10. Preparación farmacéutica liofilizada de conformidad con la reivindicación 9, caracterizada porque el agente tensioactivo es un polisorbato o un polímero de polioxietileno-polioxipropileno .

11. Preparación farmacéutica liofilizada de conformidad con la reivindicación 10, caracterizada porque el agente tensioactivo es el éster de ácidos grasos polioxietilensorbitano, monooleato de polioxietilen(20) sorbitano o monolaurato de polioxie ilen (20) sorbitano.

12. Preparación farmacéutica liofilizada de conformidad con una o varias de las reivindicaciones 1 a 11, caracterizada porque también está presente un agente isotónico en una cantidad necesaria para establecer la isotonicidad.

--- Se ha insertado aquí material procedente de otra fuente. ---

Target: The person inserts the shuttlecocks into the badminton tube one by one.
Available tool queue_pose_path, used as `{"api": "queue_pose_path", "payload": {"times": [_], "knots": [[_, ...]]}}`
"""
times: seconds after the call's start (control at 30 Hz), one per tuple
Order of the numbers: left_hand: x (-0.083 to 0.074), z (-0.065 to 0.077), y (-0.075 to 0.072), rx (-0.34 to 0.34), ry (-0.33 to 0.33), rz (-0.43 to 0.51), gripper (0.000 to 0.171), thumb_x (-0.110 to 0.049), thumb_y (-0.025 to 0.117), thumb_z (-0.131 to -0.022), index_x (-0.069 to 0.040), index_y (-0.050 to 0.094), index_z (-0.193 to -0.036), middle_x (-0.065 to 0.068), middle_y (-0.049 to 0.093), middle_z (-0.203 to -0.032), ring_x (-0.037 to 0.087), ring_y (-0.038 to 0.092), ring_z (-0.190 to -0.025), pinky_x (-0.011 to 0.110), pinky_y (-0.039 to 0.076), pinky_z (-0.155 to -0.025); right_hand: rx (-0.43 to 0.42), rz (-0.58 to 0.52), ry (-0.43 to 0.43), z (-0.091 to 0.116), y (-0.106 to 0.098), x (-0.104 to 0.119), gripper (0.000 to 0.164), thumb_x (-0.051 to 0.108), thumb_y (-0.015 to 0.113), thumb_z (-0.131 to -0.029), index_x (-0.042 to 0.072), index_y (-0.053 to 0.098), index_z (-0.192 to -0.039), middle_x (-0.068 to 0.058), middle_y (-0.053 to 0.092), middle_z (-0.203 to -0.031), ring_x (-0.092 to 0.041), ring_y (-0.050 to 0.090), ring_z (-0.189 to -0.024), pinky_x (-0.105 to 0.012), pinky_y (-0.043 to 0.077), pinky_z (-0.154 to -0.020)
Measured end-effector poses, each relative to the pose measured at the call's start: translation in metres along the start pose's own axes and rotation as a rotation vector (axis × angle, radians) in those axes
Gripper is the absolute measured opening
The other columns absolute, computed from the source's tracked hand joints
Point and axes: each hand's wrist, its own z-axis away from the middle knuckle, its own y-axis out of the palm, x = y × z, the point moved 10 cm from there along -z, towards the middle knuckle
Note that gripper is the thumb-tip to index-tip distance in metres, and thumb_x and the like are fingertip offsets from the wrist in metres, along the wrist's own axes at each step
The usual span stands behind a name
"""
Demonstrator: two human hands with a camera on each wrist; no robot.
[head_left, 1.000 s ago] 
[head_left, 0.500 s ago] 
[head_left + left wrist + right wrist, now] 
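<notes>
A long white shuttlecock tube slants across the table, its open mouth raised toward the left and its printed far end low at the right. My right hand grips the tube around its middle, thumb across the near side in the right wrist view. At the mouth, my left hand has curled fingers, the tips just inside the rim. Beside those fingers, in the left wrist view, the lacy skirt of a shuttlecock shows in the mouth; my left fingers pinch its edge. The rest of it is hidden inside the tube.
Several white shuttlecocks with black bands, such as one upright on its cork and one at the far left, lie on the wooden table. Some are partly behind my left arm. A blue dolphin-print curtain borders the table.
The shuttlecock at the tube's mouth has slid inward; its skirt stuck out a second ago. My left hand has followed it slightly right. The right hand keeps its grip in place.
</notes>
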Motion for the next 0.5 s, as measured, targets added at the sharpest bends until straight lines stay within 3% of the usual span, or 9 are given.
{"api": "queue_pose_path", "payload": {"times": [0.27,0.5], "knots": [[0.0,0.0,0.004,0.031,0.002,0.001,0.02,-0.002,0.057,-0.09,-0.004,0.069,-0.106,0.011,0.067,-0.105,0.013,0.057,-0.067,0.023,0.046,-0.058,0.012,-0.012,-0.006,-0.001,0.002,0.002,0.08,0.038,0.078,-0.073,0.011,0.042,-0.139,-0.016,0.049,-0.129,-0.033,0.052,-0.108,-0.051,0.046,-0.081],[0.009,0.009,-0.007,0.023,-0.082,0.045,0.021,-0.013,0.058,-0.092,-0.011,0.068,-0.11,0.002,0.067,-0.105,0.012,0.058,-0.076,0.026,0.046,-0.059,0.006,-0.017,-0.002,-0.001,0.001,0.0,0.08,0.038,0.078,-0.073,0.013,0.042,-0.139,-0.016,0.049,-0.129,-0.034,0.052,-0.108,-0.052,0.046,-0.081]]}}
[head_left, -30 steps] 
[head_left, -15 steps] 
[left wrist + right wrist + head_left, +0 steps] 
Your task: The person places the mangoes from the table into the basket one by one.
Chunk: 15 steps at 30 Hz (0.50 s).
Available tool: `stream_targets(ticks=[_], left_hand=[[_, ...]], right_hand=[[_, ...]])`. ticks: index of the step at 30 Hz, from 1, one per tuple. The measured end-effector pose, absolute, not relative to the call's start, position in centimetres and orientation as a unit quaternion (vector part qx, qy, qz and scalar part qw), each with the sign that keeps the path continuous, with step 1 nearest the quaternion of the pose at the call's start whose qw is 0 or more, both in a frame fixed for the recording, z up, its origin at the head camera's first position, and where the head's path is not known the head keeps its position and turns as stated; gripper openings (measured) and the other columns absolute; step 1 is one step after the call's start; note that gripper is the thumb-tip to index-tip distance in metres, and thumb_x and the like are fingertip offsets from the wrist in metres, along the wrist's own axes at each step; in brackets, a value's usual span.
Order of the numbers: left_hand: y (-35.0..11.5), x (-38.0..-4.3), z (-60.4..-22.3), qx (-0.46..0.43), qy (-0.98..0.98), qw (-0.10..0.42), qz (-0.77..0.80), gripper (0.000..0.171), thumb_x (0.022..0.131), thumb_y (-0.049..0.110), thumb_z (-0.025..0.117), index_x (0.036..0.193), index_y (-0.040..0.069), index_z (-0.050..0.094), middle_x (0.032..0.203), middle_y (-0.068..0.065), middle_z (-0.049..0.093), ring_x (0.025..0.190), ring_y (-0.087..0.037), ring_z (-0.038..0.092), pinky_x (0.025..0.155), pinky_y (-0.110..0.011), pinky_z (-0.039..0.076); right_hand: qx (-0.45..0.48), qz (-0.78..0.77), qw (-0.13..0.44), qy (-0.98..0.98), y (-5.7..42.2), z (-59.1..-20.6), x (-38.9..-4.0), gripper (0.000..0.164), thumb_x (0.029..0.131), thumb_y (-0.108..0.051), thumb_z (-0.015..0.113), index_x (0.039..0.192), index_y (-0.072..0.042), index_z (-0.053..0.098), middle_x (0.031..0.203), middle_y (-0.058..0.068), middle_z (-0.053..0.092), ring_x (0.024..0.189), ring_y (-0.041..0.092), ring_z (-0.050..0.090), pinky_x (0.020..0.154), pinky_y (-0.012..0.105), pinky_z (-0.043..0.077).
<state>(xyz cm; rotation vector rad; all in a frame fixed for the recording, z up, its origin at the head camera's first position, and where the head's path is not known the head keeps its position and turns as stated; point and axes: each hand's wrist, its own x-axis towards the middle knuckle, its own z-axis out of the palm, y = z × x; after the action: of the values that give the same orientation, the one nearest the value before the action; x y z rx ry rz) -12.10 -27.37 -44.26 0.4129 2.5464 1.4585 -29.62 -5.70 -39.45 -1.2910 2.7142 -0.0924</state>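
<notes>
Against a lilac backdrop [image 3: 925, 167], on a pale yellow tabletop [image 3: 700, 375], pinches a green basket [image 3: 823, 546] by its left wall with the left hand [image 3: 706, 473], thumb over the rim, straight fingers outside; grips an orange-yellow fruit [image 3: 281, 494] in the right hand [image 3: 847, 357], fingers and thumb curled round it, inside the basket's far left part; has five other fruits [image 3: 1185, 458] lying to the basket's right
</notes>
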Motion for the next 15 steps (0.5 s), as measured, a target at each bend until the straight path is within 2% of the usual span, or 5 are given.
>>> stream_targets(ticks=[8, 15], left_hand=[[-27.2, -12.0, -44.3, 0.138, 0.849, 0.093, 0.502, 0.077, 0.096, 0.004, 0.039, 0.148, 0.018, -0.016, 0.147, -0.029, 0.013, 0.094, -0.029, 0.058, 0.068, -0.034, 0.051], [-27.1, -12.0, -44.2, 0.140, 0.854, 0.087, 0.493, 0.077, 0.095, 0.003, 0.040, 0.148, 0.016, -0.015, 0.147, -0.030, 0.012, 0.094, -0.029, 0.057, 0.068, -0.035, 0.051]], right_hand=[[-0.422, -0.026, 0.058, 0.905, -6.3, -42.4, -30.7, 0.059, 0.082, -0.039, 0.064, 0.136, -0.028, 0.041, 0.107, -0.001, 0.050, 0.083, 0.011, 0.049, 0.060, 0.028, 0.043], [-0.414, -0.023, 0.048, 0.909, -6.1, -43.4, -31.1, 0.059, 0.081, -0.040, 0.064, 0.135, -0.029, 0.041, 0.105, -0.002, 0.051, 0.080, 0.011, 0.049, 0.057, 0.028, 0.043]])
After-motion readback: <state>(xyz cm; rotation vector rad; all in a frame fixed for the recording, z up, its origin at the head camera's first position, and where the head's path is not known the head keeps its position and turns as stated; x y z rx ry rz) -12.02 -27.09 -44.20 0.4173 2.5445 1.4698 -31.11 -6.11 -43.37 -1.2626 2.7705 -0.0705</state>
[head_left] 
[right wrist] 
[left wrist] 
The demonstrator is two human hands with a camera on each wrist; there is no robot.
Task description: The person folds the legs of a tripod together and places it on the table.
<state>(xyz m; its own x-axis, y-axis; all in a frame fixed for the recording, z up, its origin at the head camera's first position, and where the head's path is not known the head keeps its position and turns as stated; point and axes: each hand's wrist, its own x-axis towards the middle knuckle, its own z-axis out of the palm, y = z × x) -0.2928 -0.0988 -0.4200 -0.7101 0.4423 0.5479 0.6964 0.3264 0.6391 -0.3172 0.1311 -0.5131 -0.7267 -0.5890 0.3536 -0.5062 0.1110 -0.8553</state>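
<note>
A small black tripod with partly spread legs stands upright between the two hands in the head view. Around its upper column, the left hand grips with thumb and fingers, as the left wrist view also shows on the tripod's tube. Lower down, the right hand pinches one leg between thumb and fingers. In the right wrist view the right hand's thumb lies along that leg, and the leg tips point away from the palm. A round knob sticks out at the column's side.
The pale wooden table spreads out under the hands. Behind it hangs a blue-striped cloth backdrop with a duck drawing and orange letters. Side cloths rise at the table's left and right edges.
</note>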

13. Preparación farmacéutica acuosa de inmunocitocinas , caracterizada porque puede obtenerse por reconstitución del liofilizado de conformidad con una o varias de las reivindicaciones 1 a 12 con un solvente acuoso.

14. Preparación farmacéutica acuosa de conformidad con la reivindicación 13, caracterizada porque la solución tiene un pH de 5 - 8, de preferencia, de 5,6 - 7,4.

15. Preparación farmacéutica acuosa de conformidad con la reivindicación 14, caracterizada porque la solución tiene un pH de 6 - 7.

16. Proceso para obtener una preparación farmacéutica liofilizada de conformidad con una o varias de las reivindicaciones 1 a 12, caracterizado porque se produce una preparación acuosa que comprende una inmunocitocinas, un azúcar o un aminoazúcar, un aminoácido, un agente tensioactivo y, si se desea, otros adyuvantes farmacéuticos, y la solución se liofiliza subsiguientemente.